Filipa Pantaleão aponta que as PME enfrentam desafios particulares como recursos financeiros limitados e acesso restrito ao capital. Desenvolver um quadro de gestão de riscos eficaz é essencial. O Guia Empresarial de Riscos e Oportunidades Climáticas do BCSD Portugal ajuda as empresas a identificar riscos e oportunidades, estabelecer um modelo de governação e quantificar o impacto financeiro.
Importância da Recolha de Dados
A recolha de dados é essencial para traçar um mapa fiável de riscos climáticos, permitindo às empresas uma visão precisa e abrangente das ameaças que enfrentam. Para responder de forma eficaz aos desafios do mercado, as empresas necessitam de sistemas de informação integrados, que possibilitem uma comunicação fluida entre diferentes áreas e departamentos. Filipa Pantaleão sublinha que a capacidade de analisar dados precisos e em alta velocidade é fundamental para gerir o ambiente de risco atual, garantindo uma resposta ágil e informada às mudanças e imprevistos.
Carlos Costa Pina destaca que a ausência de dados pode comprometer a precisão das previsões, mas o problema mais significativo é a falta de comparabilidade entre os dados disponíveis. Esta falta de uniformidade pode distorcer as decisões de investimento e gerar ruído informativo, dificultando a tomada de decisões estratégicas. As propostas da União Europeia relativas às ‘green claims’ e ao dever de diligência representam um passo importante na direção certa, promovendo a transparência e a responsabilidade na comunicação ambiental, o que contribuirá para uma tomada de decisão mais informada e confiável.
Identificação de oportunidades e consequências das alterações climáticas
A recolha de dados permite identificar oportunidades a vários níveis, resultando na poupança de custos ou no aumento de receitas. Sofia Santos exemplifica que o combate às alterações climáticas pode dar origem a novos produtos e serviços destinados a ajudar outras empresas a diminuir o seu impacto ambiental. Estes podem incluir materiais de construção mais sustentáveis e sistemas de gestão mais eficientes, que não só contribuem para a sustentabilidade como também oferecem vantagens competitivas no mercado.

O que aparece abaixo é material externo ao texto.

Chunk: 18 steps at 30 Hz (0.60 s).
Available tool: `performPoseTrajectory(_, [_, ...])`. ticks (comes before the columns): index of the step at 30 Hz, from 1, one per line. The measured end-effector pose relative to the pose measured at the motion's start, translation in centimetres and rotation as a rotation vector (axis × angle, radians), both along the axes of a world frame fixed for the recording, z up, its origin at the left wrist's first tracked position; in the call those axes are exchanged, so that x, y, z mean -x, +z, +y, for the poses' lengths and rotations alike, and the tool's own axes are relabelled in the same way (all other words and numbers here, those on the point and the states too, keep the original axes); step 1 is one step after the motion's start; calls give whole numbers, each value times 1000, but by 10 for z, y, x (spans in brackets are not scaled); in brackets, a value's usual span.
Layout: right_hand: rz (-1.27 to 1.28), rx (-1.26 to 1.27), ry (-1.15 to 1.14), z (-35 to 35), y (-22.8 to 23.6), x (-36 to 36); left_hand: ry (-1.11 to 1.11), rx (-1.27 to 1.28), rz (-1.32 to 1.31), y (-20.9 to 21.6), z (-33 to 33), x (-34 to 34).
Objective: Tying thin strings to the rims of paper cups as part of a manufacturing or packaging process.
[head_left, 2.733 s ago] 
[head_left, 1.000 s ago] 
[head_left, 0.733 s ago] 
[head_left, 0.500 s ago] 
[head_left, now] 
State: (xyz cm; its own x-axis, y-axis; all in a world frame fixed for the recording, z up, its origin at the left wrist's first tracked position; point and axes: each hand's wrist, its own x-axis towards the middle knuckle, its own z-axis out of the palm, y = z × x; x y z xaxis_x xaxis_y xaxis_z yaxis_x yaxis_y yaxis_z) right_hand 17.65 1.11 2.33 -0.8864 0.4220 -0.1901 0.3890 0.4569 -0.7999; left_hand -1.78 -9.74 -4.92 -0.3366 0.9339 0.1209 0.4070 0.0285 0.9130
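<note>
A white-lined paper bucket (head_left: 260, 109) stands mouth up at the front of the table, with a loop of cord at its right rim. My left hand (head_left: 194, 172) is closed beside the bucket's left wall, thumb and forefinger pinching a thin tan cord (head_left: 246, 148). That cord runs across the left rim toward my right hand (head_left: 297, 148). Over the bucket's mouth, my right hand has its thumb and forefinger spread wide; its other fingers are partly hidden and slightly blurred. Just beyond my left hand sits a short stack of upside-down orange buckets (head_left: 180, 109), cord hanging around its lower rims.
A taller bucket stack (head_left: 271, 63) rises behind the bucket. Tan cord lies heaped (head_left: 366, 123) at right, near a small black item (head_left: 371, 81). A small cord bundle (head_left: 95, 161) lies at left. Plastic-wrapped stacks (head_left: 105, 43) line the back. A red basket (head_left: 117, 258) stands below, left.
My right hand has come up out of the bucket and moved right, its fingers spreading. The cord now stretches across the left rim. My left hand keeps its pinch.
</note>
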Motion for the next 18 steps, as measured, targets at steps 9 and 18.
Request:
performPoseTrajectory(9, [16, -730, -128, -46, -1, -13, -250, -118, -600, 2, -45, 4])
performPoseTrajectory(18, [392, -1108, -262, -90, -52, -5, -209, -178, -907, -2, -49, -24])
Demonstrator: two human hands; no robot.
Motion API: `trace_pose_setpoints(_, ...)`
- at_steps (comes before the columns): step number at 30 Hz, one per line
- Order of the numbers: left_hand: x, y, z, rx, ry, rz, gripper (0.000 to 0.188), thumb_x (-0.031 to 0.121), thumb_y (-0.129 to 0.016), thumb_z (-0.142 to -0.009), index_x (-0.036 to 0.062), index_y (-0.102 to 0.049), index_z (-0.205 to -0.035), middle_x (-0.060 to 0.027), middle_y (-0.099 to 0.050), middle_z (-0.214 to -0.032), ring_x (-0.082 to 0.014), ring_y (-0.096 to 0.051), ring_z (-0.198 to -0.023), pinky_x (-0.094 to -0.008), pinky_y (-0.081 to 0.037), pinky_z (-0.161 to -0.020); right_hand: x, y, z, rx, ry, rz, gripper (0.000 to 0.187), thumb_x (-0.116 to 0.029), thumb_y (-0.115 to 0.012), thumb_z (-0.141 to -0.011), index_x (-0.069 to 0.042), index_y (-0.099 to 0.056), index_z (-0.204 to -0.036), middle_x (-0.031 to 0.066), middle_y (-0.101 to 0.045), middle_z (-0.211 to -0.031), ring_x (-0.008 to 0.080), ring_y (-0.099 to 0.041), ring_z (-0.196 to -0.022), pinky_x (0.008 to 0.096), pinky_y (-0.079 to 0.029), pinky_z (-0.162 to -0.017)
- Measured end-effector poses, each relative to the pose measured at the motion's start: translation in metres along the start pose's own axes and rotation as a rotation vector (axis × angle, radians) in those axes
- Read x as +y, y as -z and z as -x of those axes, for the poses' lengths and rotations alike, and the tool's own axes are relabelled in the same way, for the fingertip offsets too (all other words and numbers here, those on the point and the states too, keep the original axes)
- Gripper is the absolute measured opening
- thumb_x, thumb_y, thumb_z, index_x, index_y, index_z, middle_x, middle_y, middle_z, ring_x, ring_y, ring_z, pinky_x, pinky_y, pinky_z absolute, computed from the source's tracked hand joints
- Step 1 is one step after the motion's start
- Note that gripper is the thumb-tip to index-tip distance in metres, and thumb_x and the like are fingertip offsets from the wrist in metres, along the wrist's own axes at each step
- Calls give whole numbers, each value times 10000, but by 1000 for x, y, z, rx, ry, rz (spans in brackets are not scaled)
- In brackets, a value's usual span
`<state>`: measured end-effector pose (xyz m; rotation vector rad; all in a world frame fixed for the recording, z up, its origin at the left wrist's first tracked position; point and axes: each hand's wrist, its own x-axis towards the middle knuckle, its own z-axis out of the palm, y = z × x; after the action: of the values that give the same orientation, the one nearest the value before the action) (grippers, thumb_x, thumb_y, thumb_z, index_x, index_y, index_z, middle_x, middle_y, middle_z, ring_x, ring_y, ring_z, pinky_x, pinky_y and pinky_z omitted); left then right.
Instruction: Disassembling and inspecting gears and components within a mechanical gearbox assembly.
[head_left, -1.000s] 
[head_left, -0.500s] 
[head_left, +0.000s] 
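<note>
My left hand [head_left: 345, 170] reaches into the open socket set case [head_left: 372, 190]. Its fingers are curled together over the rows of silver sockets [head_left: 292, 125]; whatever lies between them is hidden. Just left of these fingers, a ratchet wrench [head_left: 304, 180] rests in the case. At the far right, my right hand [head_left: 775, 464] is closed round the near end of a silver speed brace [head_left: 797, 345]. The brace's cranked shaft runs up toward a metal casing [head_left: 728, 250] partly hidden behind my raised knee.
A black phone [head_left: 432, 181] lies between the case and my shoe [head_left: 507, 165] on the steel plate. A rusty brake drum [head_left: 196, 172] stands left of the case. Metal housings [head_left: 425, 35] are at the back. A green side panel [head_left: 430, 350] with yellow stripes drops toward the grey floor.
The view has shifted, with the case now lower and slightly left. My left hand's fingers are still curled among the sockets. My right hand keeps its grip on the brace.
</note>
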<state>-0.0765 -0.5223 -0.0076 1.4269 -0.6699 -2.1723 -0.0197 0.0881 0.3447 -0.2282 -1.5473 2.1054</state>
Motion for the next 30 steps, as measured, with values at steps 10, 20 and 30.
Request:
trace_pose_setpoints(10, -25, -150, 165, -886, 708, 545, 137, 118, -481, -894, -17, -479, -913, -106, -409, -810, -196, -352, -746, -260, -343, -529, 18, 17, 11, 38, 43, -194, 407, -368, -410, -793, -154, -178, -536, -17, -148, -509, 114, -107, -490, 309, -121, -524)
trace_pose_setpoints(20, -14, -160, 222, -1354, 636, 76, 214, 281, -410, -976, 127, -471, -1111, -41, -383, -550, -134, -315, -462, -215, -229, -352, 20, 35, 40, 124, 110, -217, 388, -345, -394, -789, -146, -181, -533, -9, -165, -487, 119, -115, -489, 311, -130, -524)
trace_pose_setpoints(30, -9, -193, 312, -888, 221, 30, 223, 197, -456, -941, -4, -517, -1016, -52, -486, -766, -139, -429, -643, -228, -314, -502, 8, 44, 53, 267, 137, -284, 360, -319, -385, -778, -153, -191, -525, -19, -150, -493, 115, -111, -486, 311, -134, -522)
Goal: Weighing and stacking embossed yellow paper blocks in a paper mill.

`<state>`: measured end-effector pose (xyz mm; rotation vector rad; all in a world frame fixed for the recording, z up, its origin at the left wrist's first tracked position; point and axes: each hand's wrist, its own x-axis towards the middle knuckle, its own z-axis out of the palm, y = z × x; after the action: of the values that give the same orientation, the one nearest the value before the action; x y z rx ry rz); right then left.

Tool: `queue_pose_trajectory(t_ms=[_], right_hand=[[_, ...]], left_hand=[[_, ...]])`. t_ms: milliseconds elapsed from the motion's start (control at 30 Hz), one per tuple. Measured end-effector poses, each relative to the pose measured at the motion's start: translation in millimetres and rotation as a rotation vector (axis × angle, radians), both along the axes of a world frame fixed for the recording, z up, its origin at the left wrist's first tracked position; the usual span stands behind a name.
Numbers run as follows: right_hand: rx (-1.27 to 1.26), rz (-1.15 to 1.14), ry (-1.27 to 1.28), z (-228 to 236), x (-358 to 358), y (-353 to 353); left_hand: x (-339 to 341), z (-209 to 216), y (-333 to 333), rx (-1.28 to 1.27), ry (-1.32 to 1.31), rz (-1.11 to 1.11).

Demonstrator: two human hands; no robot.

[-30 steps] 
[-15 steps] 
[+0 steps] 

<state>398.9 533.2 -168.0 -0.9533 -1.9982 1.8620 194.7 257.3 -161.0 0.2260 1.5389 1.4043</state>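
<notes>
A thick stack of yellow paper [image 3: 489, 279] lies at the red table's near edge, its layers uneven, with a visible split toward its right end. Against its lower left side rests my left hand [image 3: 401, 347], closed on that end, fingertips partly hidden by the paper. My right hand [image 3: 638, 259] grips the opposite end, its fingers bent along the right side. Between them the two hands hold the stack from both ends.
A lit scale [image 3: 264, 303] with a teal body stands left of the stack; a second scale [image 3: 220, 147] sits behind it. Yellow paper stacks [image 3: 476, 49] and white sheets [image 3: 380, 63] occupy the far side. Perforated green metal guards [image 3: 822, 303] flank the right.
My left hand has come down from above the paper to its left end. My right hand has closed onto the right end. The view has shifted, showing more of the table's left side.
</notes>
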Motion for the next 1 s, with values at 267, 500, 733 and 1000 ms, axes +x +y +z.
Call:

Para implementar energia verde, as empresas podem adotar várias estratégias, tais como a instalação de painéis solares nos seus edifícios, a utilização de sistemas de aquecimento e arrefecimento geotérmico, e a contratação de fornecedores de energia renovável. Adicionalmente, é crucial investir em tecnologias de eficiência energética, como a iluminação LED e equipamentos de baixo consumo, bem como promover práticas de conservação de energia entre os colaboradores. A integração de soluções de energia verde não só reduz a pegada de carbono das empresas, mas também pode resultar em poupanças significativas a longo prazo.
As empresas precisam de analisar e gerir os riscos climáticos para garantir a sustentabilidade e a resiliência dos seus modelos de negócio. Este processo, embora complexo e exigente em termos de formação específica, pode abrir portas a novas oportunidades de negócio e aumentar o potencial de exportação. Filipa Pantaleão conclui que esta abordagem não só reforça a capacidade das empresas em enfrentar desafios ambientais, como também lhes permite explorar novos mercados e inovar nos seus produtos e serviços.